3.3.4.4Compte tenu des témoignages pour l'essentiel concordants du
frère de l'associée-gérante de la société intimée, B.T., carrossier-
peintre de son état, ainsi que du collègue de ce dernier au sein du même
garage, W., quant à la réalisation des travaux de réfection du
véhicule avant sa revente, les premiers juges étaient ainsi fondés à
considérer, dans le cadre du pouvoir d'appréciation qui était le leur et au
stade de la vraisemblance prépondérante, que la réalité de ces travaux
était suffisamment vraisemblable et que rien ne permettait de confirmer,
ni d'infirmer leur coût, ni de retenir une quelconque manoeuvre dolosive,
de sorte que c'était en définitive à l'appelante de supporter l'échec de la
preuve.
3.3.4.5Dans ces conditions, c’est à bon droit que les premiers juges
ont considéré, sur la base d'une appréciation anticipée des preuves, que la
production des dossiers des sinistres annoncés par les différents membres
de la famille [...] auprès d'assureurs tiers n'était, en l’occurrence, pas
pertinente à rapporter la preuve d'un sinistre frauduleux, celui-ci ne
pouvant au surplus être le fait que de A.T.________, en sa qualité de
-
21 -
représentante de la société intimée ayant eu à faire les déclarations
nécessaire à l'établissement du contrat, puis à l'annonce du sinistre et
enfin à fournir les renseignements requis par l'assurance au sujet de celui-
ci.
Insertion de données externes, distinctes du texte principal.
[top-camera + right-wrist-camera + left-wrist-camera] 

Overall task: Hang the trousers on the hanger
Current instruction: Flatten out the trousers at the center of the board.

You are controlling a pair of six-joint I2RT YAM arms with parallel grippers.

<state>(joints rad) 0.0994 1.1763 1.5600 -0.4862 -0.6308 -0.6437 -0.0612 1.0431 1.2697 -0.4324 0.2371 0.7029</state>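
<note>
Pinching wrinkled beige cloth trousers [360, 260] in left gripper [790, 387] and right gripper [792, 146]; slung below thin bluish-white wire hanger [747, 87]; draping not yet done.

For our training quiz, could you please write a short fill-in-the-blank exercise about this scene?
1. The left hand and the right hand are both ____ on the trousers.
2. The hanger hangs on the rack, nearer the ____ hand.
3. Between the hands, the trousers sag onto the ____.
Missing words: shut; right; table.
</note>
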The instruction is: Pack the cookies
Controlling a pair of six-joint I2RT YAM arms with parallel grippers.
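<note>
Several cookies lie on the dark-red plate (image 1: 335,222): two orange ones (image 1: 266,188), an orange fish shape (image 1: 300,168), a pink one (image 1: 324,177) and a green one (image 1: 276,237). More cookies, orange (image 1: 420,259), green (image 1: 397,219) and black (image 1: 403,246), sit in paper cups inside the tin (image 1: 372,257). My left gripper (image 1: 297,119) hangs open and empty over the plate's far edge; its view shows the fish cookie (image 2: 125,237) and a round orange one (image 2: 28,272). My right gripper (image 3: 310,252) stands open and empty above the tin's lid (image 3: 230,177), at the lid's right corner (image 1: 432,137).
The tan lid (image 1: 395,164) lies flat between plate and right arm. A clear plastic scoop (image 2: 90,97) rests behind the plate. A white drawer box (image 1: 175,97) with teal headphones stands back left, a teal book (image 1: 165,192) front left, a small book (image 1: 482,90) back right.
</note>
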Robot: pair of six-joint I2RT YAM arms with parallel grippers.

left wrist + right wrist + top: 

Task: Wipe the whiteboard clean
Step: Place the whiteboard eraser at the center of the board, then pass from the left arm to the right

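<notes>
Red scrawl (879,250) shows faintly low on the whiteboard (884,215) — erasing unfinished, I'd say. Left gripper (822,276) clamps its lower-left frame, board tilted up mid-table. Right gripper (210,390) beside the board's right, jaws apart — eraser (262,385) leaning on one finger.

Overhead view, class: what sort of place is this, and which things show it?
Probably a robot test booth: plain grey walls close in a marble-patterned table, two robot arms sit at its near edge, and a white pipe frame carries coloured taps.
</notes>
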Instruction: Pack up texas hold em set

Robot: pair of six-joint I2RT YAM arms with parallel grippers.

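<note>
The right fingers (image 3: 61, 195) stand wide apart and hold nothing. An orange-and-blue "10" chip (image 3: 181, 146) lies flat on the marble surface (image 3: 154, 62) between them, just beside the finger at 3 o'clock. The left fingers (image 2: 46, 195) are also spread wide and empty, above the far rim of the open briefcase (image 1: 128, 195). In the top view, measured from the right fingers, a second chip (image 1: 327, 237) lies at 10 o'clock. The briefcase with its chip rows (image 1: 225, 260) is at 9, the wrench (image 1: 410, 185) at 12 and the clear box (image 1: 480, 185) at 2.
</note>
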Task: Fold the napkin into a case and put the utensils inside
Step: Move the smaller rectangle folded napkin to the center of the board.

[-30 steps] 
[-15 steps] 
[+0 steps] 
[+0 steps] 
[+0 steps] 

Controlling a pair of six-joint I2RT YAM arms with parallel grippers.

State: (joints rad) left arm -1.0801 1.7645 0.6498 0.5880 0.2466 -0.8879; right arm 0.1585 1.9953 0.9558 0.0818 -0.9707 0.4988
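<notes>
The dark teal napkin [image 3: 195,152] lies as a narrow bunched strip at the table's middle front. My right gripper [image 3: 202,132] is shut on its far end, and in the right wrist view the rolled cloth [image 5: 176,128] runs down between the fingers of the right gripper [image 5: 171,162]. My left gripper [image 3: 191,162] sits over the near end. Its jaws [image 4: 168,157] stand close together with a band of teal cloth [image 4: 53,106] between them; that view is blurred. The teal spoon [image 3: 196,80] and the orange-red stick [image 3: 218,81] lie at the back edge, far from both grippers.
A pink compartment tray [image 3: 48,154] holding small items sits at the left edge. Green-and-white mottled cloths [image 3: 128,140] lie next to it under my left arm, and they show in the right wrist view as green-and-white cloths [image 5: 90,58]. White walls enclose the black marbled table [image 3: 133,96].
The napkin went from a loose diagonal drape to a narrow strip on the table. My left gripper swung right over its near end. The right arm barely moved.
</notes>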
On ne décèle ainsi aucune violation du droit d’être entendu de
l’appelante.
3.4Au vu de ce qui précède, l'appelante échoue à établir que les
conditions d'application de l'art. 40 LCA seraient réalisées.
4.En définitive, l'appel doit être rejeté selon le mode procédural
prévu à l'art. 312 al. 1 CPC et le jugement entrepris confirmé.
Les frais judiciaires de deuxième instance, arrêtés à 1'343 fr.
(art. 62 al. 1 et 2 TFJC [tarif des frais judiciaires civils du 28 septembre
2010 ; RSV 270.11.5), seront mis à la charge de l'appelante, qui succombe
(art. 106 al. 1 CPC).
Il n’y a pas matière à l’allocation de dépens, l’intimée
n’ayant pas été invitée à se déterminer sur l’appel.
Par ces motifs,
la Cour d’appel civile
prononce :
I. L’appel est rejeté.
II. Le jugement est confirmé.
III. Les frais judiciaires de deuxième instance, arrêtés à 1'343 fr.
(mille trois cent quarante-trois francs), sont mis à la charge de
l'appelante J.________AG.
-
22 -
IV. L'arrêt motivé est exécutoire.
Le président : La greffière :
Du
Le présent arrêt, dont le dispositif a été communiqué par écrit
aux intéressés le 26 octobre 2016, est notifié en expédition complète à :
-Me Philippe Eigenheer (pour J.AG),
-Me Marc-Aurèle Vollenweider (pour F.),
et communiqué, par l'envoi de photocopies, au :
-Tribunal civil de l'arrondissement de l'Est vaudois.
La Cour d’appel civile considère que la valeur litigieuse est
supérieure à 30'000 francs.
Le présent arrêt peut faire l'objet d'un recours en matière
civile devant le Tribunal fédéral au sens des art. 72 ss LTF (loi du 17 juin
2005 sur le Tribunal fédéral – RS 173.110), le cas échéant d'un recours
constitutionnel subsidiaire au sens des art. 113 ss LTF. Dans les affaires
pécuniaires, le recours en matière civile n'est recevable que si la valeur
litigieuse s'élève au moins à 15'000 fr. en matière de droit du travail et de
droit du bail à loyer, à 30'000 fr. dans les autres cas, à moins que la
contestation ne soulève une question juridique de principe (art. 74 LTF).
Ces recours doivent être déposés devant le Tribunal fédéral dans les
trente jours qui suivent la présente notification (art. 100 al. 1 LTF).